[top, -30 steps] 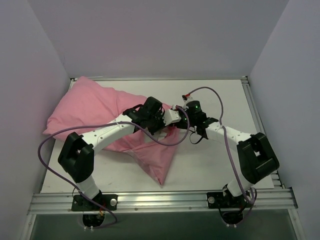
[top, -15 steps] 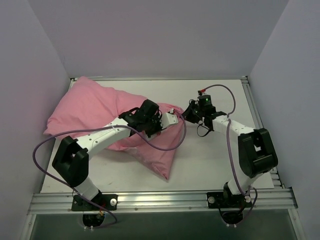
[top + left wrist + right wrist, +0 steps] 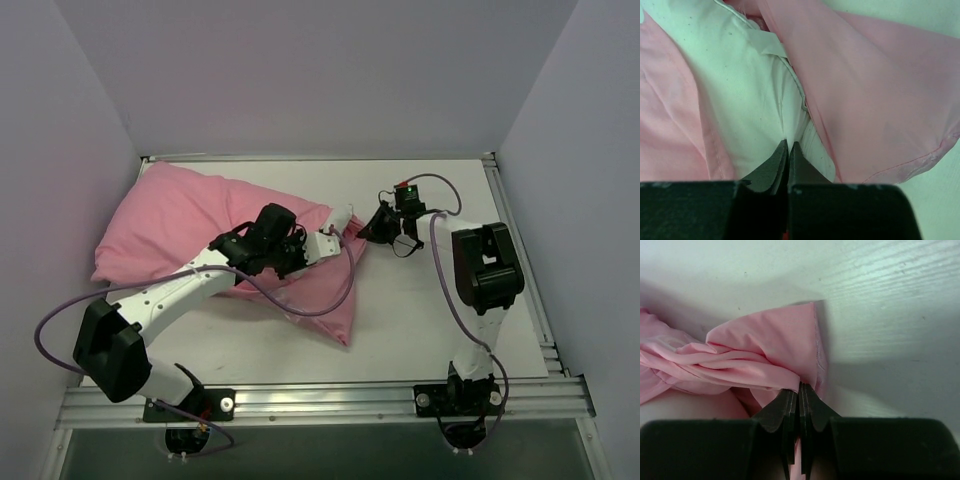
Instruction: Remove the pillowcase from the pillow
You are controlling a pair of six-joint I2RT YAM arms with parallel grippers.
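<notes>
Lying on the left half of the surface (image 3: 440,310) in the top view, the pink pillowcase (image 3: 170,225) stretches from the upper left toward the middle of the frame. One loose corner of it points toward the lower middle. The left arm reaches over the fabric, and the left end effector (image 3: 788,146) is at the open mouth of the case, near the centre of the top view. In the left wrist view its two fingers are pressed together on a pinch of the off-white pillow (image 3: 750,85). The pillow shows between two pink flaps in the upper left and middle of that frame, with small dark specks on the cloth. The right end effector (image 3: 799,387) is just to the right of the left one in the top view. Its fingers are closed on a bunched fold of the pillowcase edge, in the lower middle of the right wrist view, with bare surface above and to the right.
</notes>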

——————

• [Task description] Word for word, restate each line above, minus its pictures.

• [Task answer]
[top, -30 steps] 
[top, -15 steps] 
[top + left wrist + right wrist, +0 steps] 
Instruction: Remove the pillowcase from the pillow
You are controlling a pair of six-joint I2RT YAM arms with parallel grippers.
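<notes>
Lying on the left half of the surface (image 3: 440,310) in the top view, the pink pillowcase (image 3: 170,225) stretches from the upper left toward the middle of the frame. One loose corner of it points toward the lower middle. The left arm reaches over the fabric, and the left end effector (image 3: 788,146) is at the open mouth of the case, near the centre of the top view. In the left wrist view its two fingers are pressed together on a pinch of the off-white pillow (image 3: 750,85). The pillow shows between two pink flaps in the upper left and middle of that frame, with small dark specks on the cloth. The right end effector (image 3: 799,387) is just to the right of the left one in the top view. Its fingers are closed on a bunched fold of the pillowcase edge, in the lower middle of the right wrist view, with bare surface above and to the right.
</notes>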

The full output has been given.